Como ya es costumbre, cada mes realizamos una revisión sobre los temas abordados en este espacio; ante eso, nos percatamos de que a lo largo de los años hemos escrito sobre diversos temas, desde los más complejos hasta los más simples; sin embargo, todo este tiempo nos estábamos olvidando de uno de los motores para la vida: la fotosíntesis.
La vida en el planeta, tal y como la conocemos, es debido al resultado de un proceso químico-biológico que se dio hace aproximadamente unos 3 mil 500 millones de años gracias a unos organismos llamados cianobacterias. Esto permitió que se creará la atmósfera, favoreciendo al desarrollo de las condiciones ambientales necesarias para la vida en el planeta. Hoy en día, más de 400 mil organismos en todo el planeta realizan fotosíntesis, pero, y cómo es que este proceso fascinante se lleva a cabo; ¡mmm!… seguramente a muchos de ustedes les han dicho que la fotosíntesis es cuando las plantas absorben dióxido de carbono (CO2) y liberan oxígeno (O2), y todo esto, gracias al sol. Si bien esta es la explicación más rápida que se nos ha enseñado para tratar de entender un proceso que está presente todo el tiempo, pero que no lo vemos; sin embargo, la fotosíntesis es algo todavía mucho más complejo.

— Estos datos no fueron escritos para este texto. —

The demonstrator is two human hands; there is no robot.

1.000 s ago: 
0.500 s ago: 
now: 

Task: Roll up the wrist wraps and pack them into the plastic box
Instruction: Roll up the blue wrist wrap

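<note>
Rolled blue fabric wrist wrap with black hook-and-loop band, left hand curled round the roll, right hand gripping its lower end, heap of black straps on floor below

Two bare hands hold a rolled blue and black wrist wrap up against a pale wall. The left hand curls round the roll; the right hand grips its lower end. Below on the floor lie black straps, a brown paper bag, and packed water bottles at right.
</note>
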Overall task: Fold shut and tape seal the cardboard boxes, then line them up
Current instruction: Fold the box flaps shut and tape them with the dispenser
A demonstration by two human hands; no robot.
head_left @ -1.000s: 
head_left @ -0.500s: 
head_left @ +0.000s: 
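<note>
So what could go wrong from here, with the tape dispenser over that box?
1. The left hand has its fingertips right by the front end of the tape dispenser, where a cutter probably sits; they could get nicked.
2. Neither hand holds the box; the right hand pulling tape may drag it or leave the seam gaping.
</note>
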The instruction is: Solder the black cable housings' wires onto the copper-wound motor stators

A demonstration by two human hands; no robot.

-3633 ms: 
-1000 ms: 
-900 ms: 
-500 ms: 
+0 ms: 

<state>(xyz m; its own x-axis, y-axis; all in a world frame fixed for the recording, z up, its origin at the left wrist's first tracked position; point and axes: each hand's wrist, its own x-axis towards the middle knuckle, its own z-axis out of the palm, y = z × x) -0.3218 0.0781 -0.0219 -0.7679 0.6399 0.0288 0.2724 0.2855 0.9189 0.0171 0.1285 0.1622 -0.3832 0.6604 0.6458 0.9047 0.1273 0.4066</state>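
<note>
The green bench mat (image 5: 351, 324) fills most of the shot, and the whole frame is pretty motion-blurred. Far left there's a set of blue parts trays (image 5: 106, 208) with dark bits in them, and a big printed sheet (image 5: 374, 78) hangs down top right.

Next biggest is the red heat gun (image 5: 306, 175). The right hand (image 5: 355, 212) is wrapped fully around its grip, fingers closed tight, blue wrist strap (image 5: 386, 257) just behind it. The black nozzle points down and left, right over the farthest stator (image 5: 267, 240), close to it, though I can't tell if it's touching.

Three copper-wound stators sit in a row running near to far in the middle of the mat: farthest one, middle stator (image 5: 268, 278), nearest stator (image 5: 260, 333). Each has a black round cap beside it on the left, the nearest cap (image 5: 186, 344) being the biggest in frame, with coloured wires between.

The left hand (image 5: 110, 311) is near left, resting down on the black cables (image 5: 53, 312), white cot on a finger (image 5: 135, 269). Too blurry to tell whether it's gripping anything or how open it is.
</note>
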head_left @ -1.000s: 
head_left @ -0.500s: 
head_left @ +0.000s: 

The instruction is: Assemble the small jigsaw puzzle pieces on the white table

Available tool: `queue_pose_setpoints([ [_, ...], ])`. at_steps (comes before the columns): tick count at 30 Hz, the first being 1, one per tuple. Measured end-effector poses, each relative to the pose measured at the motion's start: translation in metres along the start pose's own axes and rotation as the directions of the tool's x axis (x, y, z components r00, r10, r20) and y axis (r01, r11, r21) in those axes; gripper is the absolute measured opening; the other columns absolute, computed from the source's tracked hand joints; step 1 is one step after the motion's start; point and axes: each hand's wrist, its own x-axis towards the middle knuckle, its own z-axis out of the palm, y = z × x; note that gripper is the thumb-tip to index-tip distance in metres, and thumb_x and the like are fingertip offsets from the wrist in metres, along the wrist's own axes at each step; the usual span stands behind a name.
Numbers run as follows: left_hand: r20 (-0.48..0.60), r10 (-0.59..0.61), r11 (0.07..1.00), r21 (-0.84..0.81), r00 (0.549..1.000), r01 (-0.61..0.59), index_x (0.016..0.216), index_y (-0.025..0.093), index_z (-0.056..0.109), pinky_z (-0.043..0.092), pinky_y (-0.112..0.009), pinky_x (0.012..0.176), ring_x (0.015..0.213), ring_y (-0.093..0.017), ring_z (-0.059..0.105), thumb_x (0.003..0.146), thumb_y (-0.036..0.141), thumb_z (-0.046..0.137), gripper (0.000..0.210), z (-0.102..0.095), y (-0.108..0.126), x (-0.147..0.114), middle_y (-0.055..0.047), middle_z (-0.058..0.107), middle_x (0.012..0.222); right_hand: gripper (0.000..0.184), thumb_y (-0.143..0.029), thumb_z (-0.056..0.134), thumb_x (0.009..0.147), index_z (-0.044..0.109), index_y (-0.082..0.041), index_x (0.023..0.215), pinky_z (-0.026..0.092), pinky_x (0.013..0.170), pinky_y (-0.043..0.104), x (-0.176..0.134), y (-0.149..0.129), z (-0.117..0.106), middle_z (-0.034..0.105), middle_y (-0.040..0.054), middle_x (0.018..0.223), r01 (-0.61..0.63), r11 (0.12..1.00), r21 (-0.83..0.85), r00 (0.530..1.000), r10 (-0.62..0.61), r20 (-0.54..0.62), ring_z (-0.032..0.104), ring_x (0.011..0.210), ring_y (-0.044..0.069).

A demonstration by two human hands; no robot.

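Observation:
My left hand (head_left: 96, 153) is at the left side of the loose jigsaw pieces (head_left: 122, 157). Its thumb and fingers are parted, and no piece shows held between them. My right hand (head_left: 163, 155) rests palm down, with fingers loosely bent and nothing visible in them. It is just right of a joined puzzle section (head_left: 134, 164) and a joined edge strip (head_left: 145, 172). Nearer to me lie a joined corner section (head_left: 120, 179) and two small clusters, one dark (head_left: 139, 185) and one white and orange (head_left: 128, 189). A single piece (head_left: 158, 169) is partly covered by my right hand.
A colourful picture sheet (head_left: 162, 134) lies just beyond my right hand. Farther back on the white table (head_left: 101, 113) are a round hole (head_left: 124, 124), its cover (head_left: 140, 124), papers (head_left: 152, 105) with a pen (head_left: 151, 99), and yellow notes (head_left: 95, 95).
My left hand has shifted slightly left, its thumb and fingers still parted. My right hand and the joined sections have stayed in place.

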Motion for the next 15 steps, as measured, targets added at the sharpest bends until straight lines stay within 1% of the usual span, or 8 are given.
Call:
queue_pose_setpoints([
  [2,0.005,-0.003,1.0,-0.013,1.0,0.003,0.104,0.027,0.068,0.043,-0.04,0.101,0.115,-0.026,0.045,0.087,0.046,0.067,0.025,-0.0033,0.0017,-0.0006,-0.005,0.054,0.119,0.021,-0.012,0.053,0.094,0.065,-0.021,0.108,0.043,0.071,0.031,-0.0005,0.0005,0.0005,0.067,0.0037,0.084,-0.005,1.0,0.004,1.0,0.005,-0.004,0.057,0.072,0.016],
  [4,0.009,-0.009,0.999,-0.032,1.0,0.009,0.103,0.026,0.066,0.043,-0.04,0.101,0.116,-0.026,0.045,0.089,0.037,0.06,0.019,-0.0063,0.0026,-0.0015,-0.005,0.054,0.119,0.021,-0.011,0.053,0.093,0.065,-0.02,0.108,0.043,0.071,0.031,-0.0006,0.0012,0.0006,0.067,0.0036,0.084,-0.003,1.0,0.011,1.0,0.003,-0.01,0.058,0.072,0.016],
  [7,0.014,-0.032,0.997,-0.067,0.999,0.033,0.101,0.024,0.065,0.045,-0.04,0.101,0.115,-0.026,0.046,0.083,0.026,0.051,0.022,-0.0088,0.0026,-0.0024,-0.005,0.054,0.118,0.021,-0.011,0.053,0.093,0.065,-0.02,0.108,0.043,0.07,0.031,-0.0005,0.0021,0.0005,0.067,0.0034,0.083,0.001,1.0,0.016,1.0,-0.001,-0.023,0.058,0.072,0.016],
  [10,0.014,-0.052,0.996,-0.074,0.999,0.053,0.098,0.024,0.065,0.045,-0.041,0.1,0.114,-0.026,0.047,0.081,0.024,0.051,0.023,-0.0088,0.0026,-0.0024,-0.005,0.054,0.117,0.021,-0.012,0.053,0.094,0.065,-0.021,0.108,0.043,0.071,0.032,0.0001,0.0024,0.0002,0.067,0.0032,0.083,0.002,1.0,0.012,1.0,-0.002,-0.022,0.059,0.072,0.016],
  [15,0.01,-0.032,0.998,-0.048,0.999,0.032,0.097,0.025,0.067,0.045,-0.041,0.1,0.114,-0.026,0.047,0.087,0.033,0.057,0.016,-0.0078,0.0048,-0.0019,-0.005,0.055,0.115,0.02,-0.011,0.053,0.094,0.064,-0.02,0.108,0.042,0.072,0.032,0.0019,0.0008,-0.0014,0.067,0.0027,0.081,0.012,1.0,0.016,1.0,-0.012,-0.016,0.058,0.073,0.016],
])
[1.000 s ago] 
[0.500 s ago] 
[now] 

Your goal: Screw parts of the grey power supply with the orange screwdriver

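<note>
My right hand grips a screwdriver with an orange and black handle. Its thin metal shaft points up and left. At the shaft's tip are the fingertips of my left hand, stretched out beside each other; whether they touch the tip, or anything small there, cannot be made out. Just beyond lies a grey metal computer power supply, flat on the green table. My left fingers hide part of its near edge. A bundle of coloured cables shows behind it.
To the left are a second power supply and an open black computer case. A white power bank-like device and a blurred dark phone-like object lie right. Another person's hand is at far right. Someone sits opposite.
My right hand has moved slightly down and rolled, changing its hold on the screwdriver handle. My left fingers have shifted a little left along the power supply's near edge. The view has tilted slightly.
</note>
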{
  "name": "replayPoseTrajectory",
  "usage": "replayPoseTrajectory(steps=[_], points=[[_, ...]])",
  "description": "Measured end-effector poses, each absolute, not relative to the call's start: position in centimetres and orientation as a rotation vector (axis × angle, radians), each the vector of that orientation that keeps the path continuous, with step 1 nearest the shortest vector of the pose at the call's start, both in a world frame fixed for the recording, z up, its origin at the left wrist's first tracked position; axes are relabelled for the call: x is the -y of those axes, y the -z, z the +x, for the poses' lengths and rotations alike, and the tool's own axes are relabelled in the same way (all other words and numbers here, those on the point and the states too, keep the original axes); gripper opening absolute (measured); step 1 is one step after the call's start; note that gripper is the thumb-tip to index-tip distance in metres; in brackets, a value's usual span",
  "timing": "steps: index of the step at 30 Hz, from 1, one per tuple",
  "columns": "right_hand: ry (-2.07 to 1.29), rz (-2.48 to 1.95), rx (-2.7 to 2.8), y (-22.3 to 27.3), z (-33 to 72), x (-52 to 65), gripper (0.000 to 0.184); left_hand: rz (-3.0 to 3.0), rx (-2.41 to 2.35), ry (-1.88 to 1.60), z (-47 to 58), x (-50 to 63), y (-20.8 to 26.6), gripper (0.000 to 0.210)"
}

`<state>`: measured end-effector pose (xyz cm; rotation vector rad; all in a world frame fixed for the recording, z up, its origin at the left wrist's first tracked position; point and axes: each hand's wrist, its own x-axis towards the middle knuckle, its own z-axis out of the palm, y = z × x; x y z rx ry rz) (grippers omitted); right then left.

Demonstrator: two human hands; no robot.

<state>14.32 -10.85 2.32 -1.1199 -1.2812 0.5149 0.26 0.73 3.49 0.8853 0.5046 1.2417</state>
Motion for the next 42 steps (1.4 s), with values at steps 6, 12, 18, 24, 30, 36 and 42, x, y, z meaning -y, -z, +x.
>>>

Viajemos hacia el interior de la célula vegetal en donde encontremos unas estructuras llamadas cloroplastos, estos organelos contienen un pigmento clave de color verde: la clorofila. La clorofila es fundamental, ya que es la encargada de capturar la energía de la luz solar. La fotosíntesis se puede dividir en dos fases principales que ocurren dentro del cloroplasto: la fase luminosa o que depende de la luz. En esta etapa, la clorofila absorbe la luz solar. Esta energía se utiliza para dividir las moléculas de agua absorbidas por las raíces, liberando oxígeno a la atmósfera y generando moléculas de energía temporales y la fase oscura o también conocida como Ciclo de Calvin, a pesar del nombre, esta fase no requiere oscuridad, sino que no depende directamente de la luz, ya que utiliza la energía generada en la fase luminosa para fijar el dióxido de carbono (CO2) absorbido del aire a través de pequeños poros en las hojas llamadas estomas, teniendo como resultado la producción de glucosa y otros carbohidratos, que sirven como alimento para la planta.
La fotosíntesis va más allá de la mera producción de alimento para los organismos fotosintéticos y la liberación de oxígeno; si lo vemos desde una perspectiva global, podríamos decir que todos los organismos heterótrofos (incluidos los humanos) dependemos directa o indirectamente de los productos de la fotosíntesis para nuestra supervivencia, ya que consumimos plantas o animales que se alimentan de ellas; por otro lado, las plantas actúan como sumideros de carbono, extrayendo CO2 de la atmósfera, uno de los principales gases de efecto invernadero, por lo que ayuda a regular el clima del planeta.
En general, nos parece maravilloso que un proceso como la fotosíntesis sea tan importante para todos los organismos que vivimos en el planeta y nos enseñe lo indispensable de este evento evolutivo que ha permitido que la Tierra sea un planeta habitable. Comprender este proceso es fundamental para entender la biología y ecología de nuestro hogar, incluso investigaciones actuales exploran la posibilidad de desarrollar “fotosíntesis artificial” para generar energía limpia y combatir el cambio climático, pero ¿podría esta ser una solución real para disminuir el aumento de la temperatura del planeta? Posiblemente, pero a la par debemos seguir trabajando para generar conciencia sobre la importancia de la fotosíntesis y la conservación de los ecosistemas del mundo. Y entender que en ocasiones lo esencial es invisible a los ojos, sí, así como dice El principito.